Artist impression of asteroid impact which killed off dinosaurs and triggered a giant tsunami.
Artist impression of asteroid impact which killed off dinosaurs and triggered a giant tsunami.

‘Only a matter of time’ until apocalypse

A CATASTROPHIC asteroid impact big enough to wipe out humanity is only a matter of time, according to one top scientist.

Humanity has next to no defence against such an impact, which threatens to end life on Earth, Professor Alan Fitzsimmons says.

Speaking to the BBC, the astrophysicist warned that the planet was at risk of a deadly disaster if protective measures weren't put in place.

"We will get a serious asteroid impact sometime," said Prof Fitzsimmons, of Queen's University in Belfast.

"It may not be in our lifetime, but mother nature controls when that will happen.

"We will need to do something about it. We'll need to move that asteroid so it misses us and doesn't hit us."

Artist’s impression of asteroid impact that killed off dinosaurs and triggered a giant tsunami.
Artist’s impression of asteroid impact that killed off dinosaurs and triggered a giant tsunami.

Astronomers are currently tracking nearly 2000 asteroids, comets and other objects that threaten the Earth, and new ones are found every day.

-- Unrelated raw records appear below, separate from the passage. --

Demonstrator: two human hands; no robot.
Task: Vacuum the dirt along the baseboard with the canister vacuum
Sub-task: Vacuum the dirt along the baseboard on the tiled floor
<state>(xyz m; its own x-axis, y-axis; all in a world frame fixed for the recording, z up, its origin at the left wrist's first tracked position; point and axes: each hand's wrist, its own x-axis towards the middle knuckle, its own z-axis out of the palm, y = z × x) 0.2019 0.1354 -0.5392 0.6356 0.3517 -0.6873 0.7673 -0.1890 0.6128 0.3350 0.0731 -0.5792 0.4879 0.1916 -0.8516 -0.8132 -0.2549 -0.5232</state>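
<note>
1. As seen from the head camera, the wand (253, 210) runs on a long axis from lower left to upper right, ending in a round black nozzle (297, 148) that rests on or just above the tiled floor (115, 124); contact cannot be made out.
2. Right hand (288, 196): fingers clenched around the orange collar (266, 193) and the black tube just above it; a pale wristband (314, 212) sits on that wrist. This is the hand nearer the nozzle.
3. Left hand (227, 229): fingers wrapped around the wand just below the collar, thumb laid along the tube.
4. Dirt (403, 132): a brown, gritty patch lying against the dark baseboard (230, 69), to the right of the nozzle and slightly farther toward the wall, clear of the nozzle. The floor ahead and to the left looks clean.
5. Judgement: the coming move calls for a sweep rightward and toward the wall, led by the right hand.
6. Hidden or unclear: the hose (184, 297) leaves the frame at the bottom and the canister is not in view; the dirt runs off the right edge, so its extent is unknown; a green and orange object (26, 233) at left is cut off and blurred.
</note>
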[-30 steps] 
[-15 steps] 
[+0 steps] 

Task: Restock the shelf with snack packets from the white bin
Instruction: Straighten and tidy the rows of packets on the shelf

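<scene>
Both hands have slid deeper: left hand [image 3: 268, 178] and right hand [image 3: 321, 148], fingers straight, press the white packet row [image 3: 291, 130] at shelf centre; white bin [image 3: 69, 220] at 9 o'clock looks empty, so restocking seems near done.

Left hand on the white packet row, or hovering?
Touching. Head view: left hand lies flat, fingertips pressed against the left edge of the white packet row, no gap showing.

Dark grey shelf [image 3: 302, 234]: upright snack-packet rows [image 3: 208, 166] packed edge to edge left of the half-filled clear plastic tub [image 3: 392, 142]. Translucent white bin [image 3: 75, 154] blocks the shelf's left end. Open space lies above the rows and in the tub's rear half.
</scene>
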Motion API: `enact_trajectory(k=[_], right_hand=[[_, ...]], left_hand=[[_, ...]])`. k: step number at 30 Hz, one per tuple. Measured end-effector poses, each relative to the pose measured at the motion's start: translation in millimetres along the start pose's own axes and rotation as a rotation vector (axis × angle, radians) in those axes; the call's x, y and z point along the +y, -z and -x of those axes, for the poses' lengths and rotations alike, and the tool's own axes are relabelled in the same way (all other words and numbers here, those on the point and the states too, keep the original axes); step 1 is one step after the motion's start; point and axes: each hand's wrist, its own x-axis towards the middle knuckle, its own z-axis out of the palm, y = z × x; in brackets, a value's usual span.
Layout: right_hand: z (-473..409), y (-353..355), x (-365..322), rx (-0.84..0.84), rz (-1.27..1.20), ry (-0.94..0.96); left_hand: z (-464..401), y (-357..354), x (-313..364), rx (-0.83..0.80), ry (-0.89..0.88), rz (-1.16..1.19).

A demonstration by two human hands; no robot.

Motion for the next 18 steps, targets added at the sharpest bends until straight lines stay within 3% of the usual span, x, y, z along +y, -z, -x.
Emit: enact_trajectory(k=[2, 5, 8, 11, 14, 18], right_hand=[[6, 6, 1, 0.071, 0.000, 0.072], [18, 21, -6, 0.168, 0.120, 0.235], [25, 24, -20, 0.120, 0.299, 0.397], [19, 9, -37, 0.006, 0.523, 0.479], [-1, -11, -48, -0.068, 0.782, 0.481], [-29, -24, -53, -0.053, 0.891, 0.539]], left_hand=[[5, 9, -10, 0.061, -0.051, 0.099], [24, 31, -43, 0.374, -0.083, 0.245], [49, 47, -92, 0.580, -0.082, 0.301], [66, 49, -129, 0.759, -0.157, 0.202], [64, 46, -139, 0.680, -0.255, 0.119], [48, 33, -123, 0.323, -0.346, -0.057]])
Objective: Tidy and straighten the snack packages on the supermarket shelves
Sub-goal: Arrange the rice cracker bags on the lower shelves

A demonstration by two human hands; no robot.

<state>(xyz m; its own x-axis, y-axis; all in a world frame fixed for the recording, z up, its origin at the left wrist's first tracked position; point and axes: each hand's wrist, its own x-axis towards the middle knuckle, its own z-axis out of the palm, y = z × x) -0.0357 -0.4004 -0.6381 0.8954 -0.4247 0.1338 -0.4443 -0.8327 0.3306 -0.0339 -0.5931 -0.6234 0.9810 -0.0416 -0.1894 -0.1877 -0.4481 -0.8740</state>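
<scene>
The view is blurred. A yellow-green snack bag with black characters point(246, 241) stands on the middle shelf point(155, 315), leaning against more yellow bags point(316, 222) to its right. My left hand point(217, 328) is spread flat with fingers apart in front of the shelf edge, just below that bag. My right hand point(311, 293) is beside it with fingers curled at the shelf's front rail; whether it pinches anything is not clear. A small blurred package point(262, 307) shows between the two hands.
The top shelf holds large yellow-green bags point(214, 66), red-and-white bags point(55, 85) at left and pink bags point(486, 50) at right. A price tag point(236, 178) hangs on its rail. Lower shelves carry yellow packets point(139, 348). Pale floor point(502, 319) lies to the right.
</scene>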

Earth hasn't experienced an asteroid of apocalyptic scale since the space rock that wiped out the dinosaurs 66 million years ago.

However, smaller objects still capable of flattening an entire city crash into Earth every so often.

One, a few hundred metres across, devastated more than 2000 square kilometres of forest near Tunguska in Siberia on June 30, 1908.

Prof Fitzsimmons called on amateur astronomers to help space agencies like NASA track potentially deadly asteroids.

He said an upcoming mission was designed to help stop space rocks hitting Earth, but it needed help deciding which ones to observe.

Launching in 2024, the probe will measure the movement of a smaller asteroid moon knocked out of its orbit by an earlier spacecraft.

Astronomers can help the mission by identifying and reporting as many asteroids as possible in the Kuiper Belt, a mysterious region beyond Neptune.

Experts hope the mission, run by both NASA and the European Space Agency, will pave the way for a full-blown asteroid deflection system.

Some scientists believe such a technique won't work and would prefer firing a nuclear bomb at space rocks bearing down on our planet.

For what it's worth, NASA doesn't believe any of the thousands of "near-Earth objects" it keeps an eye on are currently on a collision course with our planet.

However, that could change in the coming months or years as the space agency constantly revises objects' predicted trajectories.

"NASA knows of no asteroid or comet currently on a collision course with Earth, so the probability of a major collision is quite small," NASA says.

"In fact, as best as we can tell, no large object is likely to strike the Earth any time in the next several hundred years."

Even if they were to hit our planet, the vast majority of asteroids would not wipe out life as we know it.

"Global catastrophes" are only triggered when objects larger than 3000 feet (914 metres) smash into Earth, according to NASA.